**Exercise requirements:**
Where the word "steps" occurs in a line of the data, return the whole line.
Records for this exercise below:
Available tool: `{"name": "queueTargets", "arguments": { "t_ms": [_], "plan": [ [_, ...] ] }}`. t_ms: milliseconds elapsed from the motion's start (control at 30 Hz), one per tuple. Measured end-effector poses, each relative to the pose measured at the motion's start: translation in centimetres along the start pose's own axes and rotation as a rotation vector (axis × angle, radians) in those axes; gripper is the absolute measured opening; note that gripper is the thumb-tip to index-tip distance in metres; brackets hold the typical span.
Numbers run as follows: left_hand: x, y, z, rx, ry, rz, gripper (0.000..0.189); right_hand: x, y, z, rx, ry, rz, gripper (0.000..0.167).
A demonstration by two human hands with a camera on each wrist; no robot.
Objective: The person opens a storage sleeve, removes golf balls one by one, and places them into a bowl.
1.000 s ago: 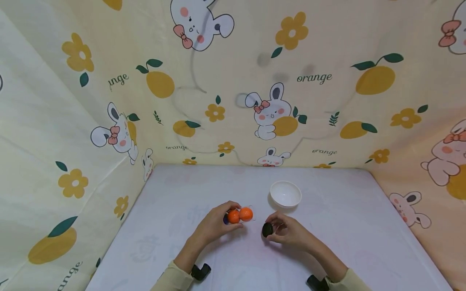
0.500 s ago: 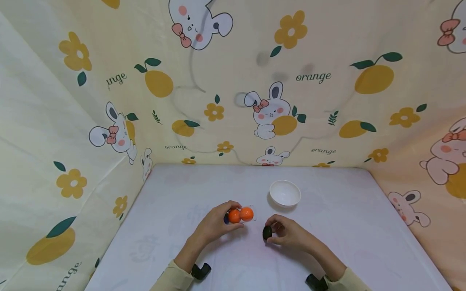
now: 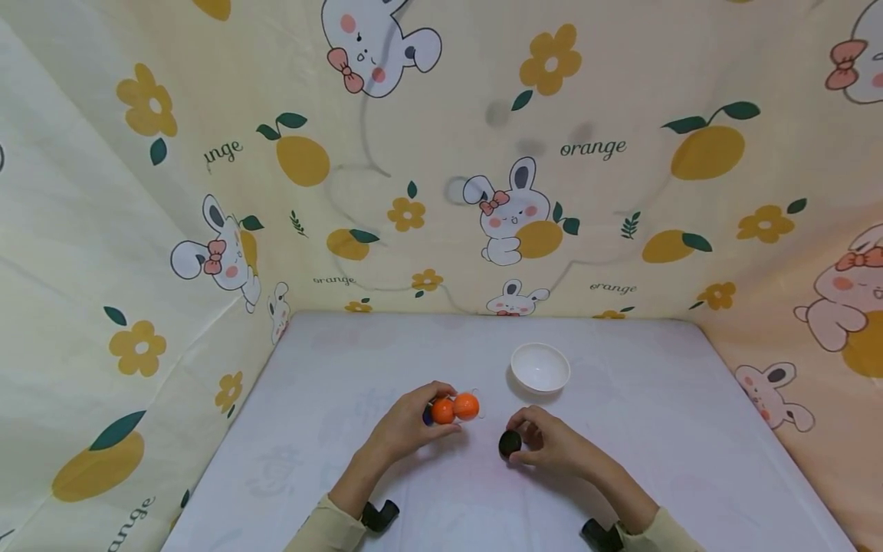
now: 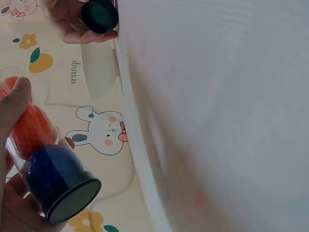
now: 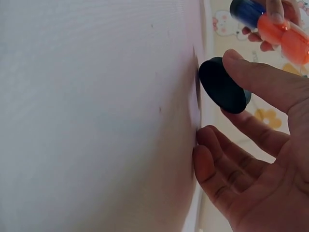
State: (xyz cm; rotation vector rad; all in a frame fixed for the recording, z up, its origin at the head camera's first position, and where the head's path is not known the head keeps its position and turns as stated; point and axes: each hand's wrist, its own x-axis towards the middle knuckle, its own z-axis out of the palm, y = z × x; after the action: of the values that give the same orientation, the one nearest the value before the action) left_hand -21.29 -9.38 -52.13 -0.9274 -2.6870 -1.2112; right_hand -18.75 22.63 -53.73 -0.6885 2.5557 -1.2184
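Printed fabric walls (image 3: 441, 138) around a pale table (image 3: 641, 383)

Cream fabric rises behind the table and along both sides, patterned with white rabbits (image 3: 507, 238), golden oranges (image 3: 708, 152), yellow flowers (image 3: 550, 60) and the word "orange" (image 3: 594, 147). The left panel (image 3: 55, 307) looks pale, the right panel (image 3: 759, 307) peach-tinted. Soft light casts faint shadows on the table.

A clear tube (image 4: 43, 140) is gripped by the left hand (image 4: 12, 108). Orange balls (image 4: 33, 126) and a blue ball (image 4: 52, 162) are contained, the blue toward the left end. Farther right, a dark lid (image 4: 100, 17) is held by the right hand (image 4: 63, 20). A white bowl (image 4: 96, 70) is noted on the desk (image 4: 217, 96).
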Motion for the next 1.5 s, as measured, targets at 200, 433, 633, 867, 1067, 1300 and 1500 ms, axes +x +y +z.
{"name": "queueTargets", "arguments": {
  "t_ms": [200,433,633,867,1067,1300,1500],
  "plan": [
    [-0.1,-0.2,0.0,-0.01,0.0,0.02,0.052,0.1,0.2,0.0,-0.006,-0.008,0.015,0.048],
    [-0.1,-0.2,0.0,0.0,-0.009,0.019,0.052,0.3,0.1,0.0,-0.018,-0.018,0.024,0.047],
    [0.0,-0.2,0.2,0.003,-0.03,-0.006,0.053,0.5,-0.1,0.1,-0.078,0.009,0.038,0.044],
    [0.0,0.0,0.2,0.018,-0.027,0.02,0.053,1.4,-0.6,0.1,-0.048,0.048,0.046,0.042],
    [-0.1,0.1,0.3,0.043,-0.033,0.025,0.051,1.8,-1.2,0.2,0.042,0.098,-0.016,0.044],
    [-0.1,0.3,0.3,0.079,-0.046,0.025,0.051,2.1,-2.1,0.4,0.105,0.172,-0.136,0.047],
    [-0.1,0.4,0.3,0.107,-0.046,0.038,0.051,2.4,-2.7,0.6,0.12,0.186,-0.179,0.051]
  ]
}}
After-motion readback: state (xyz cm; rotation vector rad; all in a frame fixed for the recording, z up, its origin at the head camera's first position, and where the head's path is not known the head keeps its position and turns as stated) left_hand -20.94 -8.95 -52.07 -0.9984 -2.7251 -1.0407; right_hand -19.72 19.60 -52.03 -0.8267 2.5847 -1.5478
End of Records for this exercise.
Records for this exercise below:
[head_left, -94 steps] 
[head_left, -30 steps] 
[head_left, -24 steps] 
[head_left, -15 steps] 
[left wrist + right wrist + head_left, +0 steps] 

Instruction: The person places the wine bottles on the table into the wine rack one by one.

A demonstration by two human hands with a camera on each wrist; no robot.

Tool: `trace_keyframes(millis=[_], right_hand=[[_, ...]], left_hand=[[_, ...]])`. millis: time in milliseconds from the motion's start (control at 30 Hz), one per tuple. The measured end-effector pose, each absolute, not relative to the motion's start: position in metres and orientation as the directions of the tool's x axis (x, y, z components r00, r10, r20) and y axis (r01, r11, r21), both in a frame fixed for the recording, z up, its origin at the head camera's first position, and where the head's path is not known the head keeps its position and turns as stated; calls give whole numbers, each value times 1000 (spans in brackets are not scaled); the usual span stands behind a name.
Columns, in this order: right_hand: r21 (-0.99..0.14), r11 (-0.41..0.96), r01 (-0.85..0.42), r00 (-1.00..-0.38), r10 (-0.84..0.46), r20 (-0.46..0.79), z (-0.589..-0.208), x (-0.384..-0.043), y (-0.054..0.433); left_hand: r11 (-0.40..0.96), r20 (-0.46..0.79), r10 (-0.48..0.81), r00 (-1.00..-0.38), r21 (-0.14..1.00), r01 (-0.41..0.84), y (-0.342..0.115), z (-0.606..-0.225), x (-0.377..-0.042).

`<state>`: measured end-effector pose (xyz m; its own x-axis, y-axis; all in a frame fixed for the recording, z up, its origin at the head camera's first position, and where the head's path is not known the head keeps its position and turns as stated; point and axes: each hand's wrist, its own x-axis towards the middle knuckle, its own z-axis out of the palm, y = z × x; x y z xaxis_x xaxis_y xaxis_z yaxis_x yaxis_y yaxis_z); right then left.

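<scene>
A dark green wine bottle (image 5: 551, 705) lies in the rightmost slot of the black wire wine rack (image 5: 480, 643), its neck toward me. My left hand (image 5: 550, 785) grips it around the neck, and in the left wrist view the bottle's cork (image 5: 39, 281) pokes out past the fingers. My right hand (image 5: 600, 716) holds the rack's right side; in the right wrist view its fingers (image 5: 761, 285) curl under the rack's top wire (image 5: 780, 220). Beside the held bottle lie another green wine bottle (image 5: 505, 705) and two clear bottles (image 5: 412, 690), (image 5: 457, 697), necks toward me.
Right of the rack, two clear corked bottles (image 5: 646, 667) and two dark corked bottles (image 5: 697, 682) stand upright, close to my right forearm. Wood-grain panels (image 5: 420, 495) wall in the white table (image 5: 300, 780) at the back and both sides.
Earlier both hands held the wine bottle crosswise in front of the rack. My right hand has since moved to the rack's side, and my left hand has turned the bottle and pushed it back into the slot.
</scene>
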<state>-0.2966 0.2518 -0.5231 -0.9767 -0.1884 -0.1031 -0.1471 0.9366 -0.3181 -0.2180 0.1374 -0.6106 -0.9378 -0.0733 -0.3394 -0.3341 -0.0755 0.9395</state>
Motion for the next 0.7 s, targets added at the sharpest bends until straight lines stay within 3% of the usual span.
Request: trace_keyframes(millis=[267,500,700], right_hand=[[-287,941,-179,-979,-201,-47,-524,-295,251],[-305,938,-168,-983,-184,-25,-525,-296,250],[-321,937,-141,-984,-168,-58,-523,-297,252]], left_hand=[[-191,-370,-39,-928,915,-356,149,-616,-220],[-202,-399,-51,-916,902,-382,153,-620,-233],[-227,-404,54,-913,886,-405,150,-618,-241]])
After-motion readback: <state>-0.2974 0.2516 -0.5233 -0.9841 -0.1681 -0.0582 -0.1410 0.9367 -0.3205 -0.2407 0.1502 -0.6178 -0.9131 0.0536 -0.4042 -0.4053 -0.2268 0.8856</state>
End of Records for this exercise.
**Task result:**
[head_left, -94 steps] 
[head_left, -30 steps] 
[head_left, -24 steps] 
[head_left, -15 steps] 
[left wrist + right wrist + head_left, +0 steps] 

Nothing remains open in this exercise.